State and local public health officials — having not heard differently this week — are expecting the Biden administration to extend the Covid-19 public health emergency for another 90 days in mid-October.
An extension would ensure expanded Medicaid coverage, telehealth services, boosted payments to hospitals and other pandemic measures remain in place beyond the midterm elections even as public health experts and lawmakers debate the merits of a PHE that was first declared in January 2020.
“The COVID-19 Public Health Emergency remains in effect and as HHS committed to earlier, we will provide a 60-day notice to states before any possible termination or expiration,” an HHS spokesperson told POLITICO.
The administration has not notified groups, including the Association of State and Territorial Health Officials, Federation of American Hospitals and the American Public Health Association, that the PHE would end, a courtesy HHS has said it would issue 60 days before the Covid-19 declaration is terminated. The 60-day notice would have been issued early this week under that pledge.
“Silence from the administration means that the public health emergency will almost certainly be extended into January 2023,” said Larry Levitt, executive vice president for health policy at the Kaiser Family Foundation.
The U.S. continues to average nearly 100,000 documented Covid-19 infections and more than 400 deaths per day, according to CDC data. Federal health officials and public health experts caution that the health care system could be stretched in the months ahead if an expected fall resurgence of Covid-19 infections coincides with the flu season.
“I expect this fall and winter to look much more like the fall and winter of 2019 than the last two years with a lot less mitigation,” White House Covid-19 Response Coordinator Ashish Jha said Tuesday at a virtual U.S. Chamber of Commerce meeting. “And that means we should be ready for more flu and more Covid.”
Regulatory flexibility under the PHE that enabled pharmacists to administer Covid-19 vaccines will also be important to maintain ahead of a potential bivalent booster campaign in the fall, according to American Public Health Association Executive Director Georges Benjamin.

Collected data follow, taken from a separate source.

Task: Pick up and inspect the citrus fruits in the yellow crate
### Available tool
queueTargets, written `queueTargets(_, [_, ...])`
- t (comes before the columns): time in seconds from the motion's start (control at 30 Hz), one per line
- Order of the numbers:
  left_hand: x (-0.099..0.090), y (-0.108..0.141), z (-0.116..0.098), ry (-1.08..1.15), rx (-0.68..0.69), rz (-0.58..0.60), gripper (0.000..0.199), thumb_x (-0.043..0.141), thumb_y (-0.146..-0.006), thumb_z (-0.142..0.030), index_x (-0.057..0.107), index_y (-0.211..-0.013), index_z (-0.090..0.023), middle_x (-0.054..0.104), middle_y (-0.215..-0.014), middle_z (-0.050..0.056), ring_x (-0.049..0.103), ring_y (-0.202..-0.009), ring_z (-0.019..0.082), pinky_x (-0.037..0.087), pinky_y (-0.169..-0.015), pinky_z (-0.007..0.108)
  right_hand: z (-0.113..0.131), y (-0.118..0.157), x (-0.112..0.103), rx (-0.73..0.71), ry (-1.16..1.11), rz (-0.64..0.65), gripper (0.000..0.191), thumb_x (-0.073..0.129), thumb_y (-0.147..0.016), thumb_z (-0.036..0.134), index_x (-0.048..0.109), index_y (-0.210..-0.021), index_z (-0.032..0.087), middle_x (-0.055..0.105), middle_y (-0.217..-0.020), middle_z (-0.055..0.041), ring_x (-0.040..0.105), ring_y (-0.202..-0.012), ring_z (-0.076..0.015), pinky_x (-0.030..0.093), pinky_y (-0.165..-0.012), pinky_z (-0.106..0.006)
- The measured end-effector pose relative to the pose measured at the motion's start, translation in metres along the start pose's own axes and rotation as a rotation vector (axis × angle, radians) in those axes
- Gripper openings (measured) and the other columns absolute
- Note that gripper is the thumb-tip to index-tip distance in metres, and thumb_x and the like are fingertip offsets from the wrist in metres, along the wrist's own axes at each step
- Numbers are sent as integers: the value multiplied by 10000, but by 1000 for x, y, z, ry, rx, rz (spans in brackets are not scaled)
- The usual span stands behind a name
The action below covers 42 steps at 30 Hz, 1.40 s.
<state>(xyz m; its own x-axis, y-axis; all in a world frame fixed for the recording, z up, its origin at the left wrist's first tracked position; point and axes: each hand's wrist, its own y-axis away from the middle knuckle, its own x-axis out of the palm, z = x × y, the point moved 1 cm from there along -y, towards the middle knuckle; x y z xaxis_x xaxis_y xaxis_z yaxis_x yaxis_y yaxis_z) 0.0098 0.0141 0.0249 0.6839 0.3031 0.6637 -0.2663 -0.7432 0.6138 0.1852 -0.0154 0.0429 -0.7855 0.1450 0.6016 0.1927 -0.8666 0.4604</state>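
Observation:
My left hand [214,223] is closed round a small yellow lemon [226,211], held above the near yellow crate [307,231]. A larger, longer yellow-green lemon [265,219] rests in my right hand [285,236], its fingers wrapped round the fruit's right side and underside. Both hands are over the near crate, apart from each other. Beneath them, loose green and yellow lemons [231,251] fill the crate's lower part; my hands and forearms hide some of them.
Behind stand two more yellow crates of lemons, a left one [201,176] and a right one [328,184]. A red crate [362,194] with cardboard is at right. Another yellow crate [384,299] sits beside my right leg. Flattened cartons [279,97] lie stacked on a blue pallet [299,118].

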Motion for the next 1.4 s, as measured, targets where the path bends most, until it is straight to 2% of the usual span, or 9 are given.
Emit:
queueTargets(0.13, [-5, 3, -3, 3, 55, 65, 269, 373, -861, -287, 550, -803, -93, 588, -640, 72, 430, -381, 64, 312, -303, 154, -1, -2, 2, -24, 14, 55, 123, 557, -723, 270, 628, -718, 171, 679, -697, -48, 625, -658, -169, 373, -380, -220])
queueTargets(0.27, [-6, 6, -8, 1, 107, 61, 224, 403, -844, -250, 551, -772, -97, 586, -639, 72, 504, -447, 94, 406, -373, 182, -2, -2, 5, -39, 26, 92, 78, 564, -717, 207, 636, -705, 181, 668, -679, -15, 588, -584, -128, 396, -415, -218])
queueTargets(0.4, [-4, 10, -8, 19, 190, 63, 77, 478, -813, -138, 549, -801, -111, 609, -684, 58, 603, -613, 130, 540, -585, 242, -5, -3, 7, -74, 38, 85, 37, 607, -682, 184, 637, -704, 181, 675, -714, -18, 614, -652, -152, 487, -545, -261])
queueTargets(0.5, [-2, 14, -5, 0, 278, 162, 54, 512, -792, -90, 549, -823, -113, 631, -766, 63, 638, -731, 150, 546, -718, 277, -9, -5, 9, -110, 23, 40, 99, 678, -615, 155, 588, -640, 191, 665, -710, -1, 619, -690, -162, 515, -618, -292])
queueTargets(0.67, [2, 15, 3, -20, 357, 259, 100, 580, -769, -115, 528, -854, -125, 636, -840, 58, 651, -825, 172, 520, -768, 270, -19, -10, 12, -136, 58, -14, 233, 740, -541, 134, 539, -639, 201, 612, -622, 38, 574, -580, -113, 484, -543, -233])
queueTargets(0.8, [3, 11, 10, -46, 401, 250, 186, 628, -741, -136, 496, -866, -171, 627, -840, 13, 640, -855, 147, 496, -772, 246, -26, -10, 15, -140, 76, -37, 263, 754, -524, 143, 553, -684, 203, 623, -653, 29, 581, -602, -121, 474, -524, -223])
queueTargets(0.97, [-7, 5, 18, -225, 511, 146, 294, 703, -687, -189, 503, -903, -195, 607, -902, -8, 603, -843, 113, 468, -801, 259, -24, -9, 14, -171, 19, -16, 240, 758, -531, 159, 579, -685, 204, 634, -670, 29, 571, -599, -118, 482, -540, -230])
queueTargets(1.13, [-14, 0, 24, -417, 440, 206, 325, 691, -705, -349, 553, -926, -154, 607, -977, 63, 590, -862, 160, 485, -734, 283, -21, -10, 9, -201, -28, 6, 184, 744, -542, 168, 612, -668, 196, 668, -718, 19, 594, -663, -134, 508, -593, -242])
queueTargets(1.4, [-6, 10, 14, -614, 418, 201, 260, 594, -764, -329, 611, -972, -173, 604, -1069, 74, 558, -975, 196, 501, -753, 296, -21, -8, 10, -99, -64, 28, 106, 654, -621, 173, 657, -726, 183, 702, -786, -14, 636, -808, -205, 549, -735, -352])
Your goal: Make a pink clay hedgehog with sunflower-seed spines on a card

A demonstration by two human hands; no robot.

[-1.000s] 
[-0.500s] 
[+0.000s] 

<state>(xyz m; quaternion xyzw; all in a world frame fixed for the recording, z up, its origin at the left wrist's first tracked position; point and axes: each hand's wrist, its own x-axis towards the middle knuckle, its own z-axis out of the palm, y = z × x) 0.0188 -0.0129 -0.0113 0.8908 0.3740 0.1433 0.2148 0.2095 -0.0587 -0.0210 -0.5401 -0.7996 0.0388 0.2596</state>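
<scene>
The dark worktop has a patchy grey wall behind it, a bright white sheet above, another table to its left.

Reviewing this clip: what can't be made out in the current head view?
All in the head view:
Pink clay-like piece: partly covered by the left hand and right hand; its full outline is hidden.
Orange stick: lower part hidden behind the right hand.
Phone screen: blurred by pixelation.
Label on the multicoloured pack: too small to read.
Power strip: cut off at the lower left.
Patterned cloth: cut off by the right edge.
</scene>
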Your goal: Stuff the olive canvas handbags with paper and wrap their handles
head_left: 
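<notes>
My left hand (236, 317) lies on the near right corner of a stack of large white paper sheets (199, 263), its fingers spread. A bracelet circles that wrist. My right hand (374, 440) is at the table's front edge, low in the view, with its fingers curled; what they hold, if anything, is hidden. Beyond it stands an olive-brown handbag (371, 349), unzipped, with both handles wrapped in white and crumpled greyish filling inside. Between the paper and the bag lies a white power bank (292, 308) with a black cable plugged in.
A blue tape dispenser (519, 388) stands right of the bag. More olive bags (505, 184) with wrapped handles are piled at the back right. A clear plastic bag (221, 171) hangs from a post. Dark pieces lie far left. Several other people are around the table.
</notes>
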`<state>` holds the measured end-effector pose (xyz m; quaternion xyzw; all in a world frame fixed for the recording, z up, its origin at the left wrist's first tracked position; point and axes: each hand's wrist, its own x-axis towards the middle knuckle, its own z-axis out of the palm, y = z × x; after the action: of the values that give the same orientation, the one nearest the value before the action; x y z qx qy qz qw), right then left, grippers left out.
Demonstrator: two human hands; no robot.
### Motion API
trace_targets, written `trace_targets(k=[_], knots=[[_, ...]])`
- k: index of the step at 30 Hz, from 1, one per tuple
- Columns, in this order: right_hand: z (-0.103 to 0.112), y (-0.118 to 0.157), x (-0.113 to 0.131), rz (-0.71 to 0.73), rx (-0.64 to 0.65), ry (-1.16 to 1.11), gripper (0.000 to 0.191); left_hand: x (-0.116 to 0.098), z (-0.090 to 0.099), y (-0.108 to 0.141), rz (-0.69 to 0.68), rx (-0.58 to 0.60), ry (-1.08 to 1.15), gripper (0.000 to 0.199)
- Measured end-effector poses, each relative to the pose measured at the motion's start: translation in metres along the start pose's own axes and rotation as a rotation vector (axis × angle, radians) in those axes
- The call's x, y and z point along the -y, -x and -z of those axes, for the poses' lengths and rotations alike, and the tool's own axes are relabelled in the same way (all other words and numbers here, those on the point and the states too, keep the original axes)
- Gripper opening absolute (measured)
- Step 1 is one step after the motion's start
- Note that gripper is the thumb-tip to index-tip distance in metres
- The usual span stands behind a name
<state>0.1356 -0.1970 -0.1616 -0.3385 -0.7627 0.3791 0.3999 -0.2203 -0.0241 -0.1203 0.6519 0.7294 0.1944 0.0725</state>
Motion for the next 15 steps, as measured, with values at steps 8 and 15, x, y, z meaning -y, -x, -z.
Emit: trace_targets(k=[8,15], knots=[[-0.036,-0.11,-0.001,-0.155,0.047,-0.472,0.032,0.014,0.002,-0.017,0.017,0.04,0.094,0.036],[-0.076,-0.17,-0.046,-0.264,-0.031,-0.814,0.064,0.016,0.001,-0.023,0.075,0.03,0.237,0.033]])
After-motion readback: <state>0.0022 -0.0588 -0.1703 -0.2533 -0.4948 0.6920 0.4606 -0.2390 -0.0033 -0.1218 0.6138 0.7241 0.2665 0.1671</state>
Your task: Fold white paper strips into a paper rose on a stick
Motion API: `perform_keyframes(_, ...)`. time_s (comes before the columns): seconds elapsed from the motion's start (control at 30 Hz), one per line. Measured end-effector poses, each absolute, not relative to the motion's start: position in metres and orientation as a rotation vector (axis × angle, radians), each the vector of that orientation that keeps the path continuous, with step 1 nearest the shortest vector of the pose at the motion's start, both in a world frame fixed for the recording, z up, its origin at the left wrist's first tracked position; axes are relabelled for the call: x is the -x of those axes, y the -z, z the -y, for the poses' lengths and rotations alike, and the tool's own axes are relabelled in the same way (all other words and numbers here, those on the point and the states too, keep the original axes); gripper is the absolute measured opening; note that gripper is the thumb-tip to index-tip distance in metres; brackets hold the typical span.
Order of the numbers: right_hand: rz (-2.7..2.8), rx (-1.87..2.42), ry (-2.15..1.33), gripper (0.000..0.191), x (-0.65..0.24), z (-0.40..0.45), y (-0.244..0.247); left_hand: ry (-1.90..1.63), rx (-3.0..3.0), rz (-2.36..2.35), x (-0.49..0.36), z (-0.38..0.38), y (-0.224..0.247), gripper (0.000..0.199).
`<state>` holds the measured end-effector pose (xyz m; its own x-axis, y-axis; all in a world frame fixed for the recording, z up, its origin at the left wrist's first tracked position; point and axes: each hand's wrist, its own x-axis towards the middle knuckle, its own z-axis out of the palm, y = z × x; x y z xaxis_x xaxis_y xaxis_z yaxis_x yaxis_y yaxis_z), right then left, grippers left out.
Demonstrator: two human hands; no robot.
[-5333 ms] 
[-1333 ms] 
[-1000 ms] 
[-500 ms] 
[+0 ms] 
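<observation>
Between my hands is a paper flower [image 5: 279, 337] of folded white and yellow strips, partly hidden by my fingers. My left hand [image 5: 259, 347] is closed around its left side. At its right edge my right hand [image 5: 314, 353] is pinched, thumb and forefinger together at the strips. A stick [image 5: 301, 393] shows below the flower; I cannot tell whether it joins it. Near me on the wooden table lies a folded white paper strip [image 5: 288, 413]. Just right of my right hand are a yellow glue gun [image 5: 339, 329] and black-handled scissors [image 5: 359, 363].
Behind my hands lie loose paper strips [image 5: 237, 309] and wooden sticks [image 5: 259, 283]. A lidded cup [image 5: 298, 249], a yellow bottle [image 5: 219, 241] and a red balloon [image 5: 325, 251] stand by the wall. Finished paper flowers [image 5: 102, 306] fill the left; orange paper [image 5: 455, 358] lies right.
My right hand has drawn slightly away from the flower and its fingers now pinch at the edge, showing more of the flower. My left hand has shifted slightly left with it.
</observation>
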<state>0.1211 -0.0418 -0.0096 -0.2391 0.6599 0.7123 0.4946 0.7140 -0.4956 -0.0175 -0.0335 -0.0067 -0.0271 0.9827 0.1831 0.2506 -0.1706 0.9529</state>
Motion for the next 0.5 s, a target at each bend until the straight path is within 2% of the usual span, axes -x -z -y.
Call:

“We still have pharmacists in some communities with the ability to now give vaccines that they didn’t have before, so making sure health practitioners can deliver the vaccine is going to be very important,” Benjamin said.
The decision to extend the emergency declaration comes after extensive discussions among top Biden officials over when it would be appropriate to let the designation lapse, POLITICO previously reported. HHS has extended the public health emergency every 90 days since it was first declared.
House Energy and Commerce ranking member Cathy McMorris Rodgers (R-Wash.) and Health Subcommittee ranking member Brett Guthrie (R-Ky.) argued last week the Biden administration “lacks any good justification” to maintain the PHE without providing additional details on how the government will wind it down.
But Federation of American Hospitals CEO Chip Kahn argued now is not an appropriate time to end the PHE, given the ongoing impact of Covid-19 on the health care system.
“Even though the public has turned the page, we have to deal with it every day,” Kahn said. “The flu is coming, as well as the possibility of Covid spread that would lead to more hospitalizations. We’re just not ready to make a big shift.”
When the Covid-19 emergency declaration is eventually terminated, medical products being marketed under emergency use authorization granted by the FDA will not necessarily be immediately pulled. The agency has also published guidance outlining how it plans to transition such products over time.
The agency’s authorities governing emergency use of medical products will remain in place until HHS Secretary Xavier Becerra declares an end to the separate declaration under the Federal Food, Drug and Cosmetic Act, which allows the agency to issue EUAs.